Un peligro oculto en la desinfección
Julian Fairey, experto en química del agua potable, ha enfatizado durante mucho tiempo el delicado equilibrio entre proteger el agua de patógenos dañinos y la creación involuntaria de subproductos tóxicos.
“Al desinfectar el agua potable, se reconoce claramente cierto nivel de toxicidad crónica”, explicó Fairey en una entrevista anterior. “Con el paso de las décadas, un pequeño porcentaje de la población puede desarrollar cáncer por el consumo de agua. Sin embargo, aún no hemos identificado las sustancias químicas específicas responsables de este riesgo.
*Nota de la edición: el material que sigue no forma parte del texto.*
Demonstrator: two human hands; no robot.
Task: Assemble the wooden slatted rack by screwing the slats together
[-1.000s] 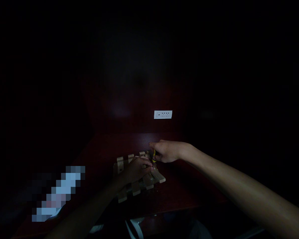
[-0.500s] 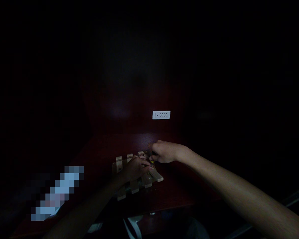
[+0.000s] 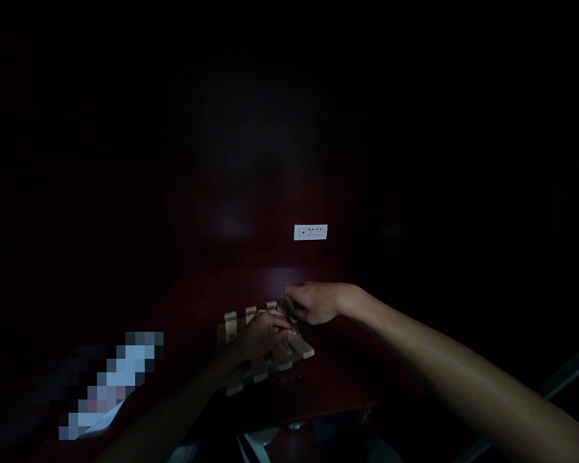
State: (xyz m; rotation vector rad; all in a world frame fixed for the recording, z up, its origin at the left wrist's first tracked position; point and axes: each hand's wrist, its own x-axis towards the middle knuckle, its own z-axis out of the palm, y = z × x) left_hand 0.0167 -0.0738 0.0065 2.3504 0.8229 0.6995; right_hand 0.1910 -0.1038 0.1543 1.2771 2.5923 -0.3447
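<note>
A wooden piece with several pale slats (image 3: 230,325) lies on the dark red table (image 3: 318,389). My left hand (image 3: 263,333) rests over its middle, fingers together and pressed down near the right-hand slats. My right hand (image 3: 313,303) is closed around a small tool (image 3: 294,315) with a bit of yellow on it, at the upper right of the wooden piece. The tool's tip is close to my left fingertips. It is too dark to make out what the tip touches.
A white socket plate (image 3: 311,232) is on the dark wall behind the table. At the left of the table lies a pale, blurred-out object (image 3: 125,376). Below the table's front edge, some pale items show dimly.
The whole view has shifted slightly, so the socket and table sit lower. My right hand has turned a little around the tool. My left hand stays on the wooden piece.
</note>
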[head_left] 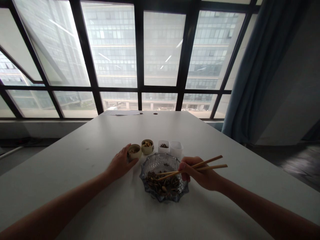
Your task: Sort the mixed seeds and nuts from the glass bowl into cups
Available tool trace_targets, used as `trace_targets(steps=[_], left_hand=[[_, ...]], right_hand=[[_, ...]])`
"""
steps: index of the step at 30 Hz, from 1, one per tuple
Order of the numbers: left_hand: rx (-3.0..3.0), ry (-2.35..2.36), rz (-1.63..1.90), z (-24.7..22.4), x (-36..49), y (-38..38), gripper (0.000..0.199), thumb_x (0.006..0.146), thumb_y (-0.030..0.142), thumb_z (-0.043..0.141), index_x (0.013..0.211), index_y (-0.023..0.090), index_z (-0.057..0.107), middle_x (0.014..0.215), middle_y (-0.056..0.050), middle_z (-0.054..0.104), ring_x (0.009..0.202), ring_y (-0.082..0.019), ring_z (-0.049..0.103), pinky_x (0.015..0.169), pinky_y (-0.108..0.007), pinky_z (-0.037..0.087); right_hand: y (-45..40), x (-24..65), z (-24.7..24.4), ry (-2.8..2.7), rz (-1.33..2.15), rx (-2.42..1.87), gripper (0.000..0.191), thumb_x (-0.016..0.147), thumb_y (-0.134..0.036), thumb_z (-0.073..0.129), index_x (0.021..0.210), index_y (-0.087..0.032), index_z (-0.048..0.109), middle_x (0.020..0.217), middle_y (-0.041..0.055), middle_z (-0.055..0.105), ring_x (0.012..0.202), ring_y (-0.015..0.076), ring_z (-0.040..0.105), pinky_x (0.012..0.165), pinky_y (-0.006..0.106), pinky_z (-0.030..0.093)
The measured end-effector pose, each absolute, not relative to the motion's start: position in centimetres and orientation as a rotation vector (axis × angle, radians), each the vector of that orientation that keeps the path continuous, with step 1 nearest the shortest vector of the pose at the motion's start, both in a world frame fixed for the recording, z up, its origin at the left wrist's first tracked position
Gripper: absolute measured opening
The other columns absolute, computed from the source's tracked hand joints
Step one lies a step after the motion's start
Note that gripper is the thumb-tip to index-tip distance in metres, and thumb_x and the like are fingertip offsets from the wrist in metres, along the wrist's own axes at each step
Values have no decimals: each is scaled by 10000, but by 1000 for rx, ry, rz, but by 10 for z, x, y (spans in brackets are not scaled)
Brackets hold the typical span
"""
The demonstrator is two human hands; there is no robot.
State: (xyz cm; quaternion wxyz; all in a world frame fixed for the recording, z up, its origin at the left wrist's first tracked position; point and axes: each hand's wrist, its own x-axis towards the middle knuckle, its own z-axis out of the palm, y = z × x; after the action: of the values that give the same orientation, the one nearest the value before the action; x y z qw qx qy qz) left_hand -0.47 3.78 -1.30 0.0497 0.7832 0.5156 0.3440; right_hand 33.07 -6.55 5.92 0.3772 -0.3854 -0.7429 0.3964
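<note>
My right hand (193, 170) is closed around a pair of wooden chopsticks (210, 163). Their tips reach into a scalloped glass bowl (183, 195), among small dark brown dried pieces (162, 183); whether anything is pinched between the tips I cannot tell. My left hand (122, 160) curls around the left side of a small cream-coloured cup (137, 155) that holds some brownish bits. Right of that cup stands a second cream cup (148, 150) with yellowish-brown pieces in it.
Behind the bowl stand two white square containers; the left container (163, 142) holds a few dark pieces, the right container (176, 150) shows none. Papers (122, 113) lie at the far end of the white table (105, 130). A blue curtain (247, 93) hangs at the right, beside large windows.
</note>
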Motion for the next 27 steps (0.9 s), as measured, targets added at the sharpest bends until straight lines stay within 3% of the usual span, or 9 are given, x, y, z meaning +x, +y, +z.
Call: trace_targets(steps=[14,22,27], left_hand=[[2388,1580,1041,-12,-4,36,719,848,498,637,1449,162,427,1439,-199,581,1279,-385,596,1059,-543,496],[2397,1574,1069,-15,-5,39,707,847,483,649,1451,186,432,1415,-181,605,1249,-371,618,1047,-525,507],[2400,1566,1065,-16,-6,40,708,854,498,649,1454,195,427,1419,-175,600,1254,-369,613,1042,-520,508]], right_hand=[[-70,331,64,-1888,779,-875,555,996,-557,495,647,-150,634,477,43,625,425,120,572,424,207,461],[-68,331,63,-1661,966,-927,610,883,-691,590,609,-149,642,457,51,622,404,132,567,404,225,456],[-71,329,65,-1721,1017,-927,606,895,-693,572,618,-157,639,466,44,621,413,129,563,425,233,465]])
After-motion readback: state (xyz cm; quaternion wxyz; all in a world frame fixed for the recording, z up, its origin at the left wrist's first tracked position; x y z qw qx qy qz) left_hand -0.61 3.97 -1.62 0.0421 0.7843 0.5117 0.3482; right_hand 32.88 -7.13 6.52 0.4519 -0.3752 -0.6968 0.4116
Nuestro objetivo es identificar estas sustancias químicas y comprender las vías de reacción que las generan”.
La identificación del anión cloronitramida representa un hito crítico en este esfuerzo.
Aunque aún no está claro si este compuesto está relacionado con el cáncer u otros efectos adversos para la salud, su descubrimiento permite a los investigadores realizar estudios de toxicidad largamente esperados. Este trabajo implicará la colaboración entre académicos y organismos reguladores como la Agencia de Protección Ambiental de Estados Unidos (EPA).
Gracias a este avance, los científicos ahora pueden evaluar los riesgos que plantea el anión cloronitramida y evaluar si son necesarios cambios regulatorios para garantizar la seguridad del agua potable.
La importancia del descubrimiento
Este hallazgo pone de relieve la complejidad de la desinfección del agua y la importancia de profundizar en la comprensión de los subproductos que genera. Si bien el agua clorada protege a millones de personas de enfermedades mortales, descubrir y abordar sus riesgos ocultos sigue siendo esencial para garantizar la salud pública a largo plazo.